What is actually true is the penetrate-versus-coat split: a few small oils get into the strand and buffer it, while most oils coat the surface for shine and slip. So skip the two-step “moisturize then seal” ritual.
Use a penetrating oil as a pre-wash if your hair benefits from it, and a coating oil to finish. That is the honest version of the same idea. The full breakdown is in the oils for hair chemistry guide.
A Simple, Low-Porosity-Friendly Routine
- Less is more. Low porosity hair is easily weighed down, so start with a few drops and add only if you need it. Most people use far too much.

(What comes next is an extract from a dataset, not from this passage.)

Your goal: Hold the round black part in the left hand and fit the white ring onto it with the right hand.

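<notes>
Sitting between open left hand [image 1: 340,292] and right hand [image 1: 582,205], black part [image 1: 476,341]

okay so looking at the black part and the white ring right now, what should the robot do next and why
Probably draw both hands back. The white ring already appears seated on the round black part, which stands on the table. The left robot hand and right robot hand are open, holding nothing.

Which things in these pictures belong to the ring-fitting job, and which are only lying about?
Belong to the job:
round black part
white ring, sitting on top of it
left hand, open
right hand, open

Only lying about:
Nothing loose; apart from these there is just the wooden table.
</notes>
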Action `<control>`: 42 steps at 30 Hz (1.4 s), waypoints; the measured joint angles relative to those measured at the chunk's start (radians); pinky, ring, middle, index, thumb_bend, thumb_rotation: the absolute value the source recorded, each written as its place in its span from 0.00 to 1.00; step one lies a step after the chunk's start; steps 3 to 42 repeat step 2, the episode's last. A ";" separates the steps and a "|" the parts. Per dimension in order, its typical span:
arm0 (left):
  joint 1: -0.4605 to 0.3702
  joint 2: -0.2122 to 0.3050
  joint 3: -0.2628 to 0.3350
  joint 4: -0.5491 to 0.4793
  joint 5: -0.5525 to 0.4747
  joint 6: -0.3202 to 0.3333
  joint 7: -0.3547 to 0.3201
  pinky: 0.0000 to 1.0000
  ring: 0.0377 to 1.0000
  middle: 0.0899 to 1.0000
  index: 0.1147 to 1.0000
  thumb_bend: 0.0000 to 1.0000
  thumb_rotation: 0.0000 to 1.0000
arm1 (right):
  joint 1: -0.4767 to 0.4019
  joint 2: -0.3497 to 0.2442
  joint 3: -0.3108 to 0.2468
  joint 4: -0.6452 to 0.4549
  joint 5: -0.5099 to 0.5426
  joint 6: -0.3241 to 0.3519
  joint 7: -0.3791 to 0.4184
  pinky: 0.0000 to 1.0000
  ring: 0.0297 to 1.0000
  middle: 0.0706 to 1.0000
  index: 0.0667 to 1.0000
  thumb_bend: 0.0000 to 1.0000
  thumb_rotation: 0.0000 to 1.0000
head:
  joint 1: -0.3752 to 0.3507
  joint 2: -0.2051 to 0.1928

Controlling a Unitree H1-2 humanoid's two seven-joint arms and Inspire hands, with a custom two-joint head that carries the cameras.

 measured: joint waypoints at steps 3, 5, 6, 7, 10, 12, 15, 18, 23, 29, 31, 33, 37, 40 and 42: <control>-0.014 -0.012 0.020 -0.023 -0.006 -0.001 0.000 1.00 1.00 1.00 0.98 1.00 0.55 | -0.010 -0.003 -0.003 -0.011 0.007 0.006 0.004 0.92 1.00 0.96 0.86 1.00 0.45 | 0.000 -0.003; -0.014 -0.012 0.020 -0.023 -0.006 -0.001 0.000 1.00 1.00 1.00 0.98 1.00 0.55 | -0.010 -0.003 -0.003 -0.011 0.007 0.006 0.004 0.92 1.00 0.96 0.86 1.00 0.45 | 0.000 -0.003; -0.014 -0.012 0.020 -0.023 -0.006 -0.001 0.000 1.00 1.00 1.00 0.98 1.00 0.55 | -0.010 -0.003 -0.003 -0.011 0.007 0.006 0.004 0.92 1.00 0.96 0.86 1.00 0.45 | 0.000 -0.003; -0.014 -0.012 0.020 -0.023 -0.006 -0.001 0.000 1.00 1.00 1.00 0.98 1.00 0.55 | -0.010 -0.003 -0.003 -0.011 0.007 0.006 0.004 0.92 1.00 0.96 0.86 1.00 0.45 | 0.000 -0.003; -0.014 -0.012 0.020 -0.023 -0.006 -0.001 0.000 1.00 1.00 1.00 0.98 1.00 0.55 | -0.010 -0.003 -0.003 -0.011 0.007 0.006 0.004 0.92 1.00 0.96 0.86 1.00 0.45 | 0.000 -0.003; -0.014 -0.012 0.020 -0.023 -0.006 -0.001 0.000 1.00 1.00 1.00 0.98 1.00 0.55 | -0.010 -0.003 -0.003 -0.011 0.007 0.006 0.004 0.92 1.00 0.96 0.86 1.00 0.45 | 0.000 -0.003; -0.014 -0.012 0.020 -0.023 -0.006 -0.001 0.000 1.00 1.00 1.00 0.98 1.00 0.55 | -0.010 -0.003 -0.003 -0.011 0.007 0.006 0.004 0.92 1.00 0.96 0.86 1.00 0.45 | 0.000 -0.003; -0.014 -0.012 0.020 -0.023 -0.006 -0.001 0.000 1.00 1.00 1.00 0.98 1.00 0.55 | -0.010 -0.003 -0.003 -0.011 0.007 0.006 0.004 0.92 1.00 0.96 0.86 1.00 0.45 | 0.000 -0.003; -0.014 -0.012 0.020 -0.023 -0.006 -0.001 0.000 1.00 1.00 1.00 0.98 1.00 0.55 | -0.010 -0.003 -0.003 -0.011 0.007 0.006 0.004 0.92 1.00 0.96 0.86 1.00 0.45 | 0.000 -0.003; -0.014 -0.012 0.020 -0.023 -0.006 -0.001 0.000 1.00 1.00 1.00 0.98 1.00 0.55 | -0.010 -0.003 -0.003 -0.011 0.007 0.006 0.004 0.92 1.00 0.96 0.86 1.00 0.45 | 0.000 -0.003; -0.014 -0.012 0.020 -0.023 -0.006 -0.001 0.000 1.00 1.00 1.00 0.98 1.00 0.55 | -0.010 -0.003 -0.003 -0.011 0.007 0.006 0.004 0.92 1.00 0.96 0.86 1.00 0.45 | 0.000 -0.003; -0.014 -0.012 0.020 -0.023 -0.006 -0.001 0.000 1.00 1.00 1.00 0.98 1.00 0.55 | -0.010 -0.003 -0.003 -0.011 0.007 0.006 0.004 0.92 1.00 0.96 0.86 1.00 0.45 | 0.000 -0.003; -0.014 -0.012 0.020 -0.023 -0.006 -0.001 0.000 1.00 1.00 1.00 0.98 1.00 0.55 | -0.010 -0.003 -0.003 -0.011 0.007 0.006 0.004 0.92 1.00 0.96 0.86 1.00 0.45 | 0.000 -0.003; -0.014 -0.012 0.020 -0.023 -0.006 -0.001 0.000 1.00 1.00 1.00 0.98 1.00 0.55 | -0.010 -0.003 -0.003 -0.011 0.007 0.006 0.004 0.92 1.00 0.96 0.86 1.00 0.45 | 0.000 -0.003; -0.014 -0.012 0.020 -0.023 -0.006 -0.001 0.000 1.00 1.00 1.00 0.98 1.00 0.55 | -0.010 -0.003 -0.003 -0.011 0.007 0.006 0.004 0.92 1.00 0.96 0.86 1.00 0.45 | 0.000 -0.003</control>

- Use penetrating oils as a pre-wash. Warming a little coconut or babassu oil thins it so it spreads and seeps in more easily. Work it through damp hair, leave it 15 to 30 minutes (a warm cap helps), then shampoo. You are not opening the cuticle, just helping the oil move.
- Finish, do not drench. A drop of a coating oil like argan smoothed over the lengths adds shine. Skip heavy butters and heavy castor as leave-ons.
- Let your own hair be the judge. A porosity chart or float test will never tell you as much as how your hair actually feels and behaves after you try something.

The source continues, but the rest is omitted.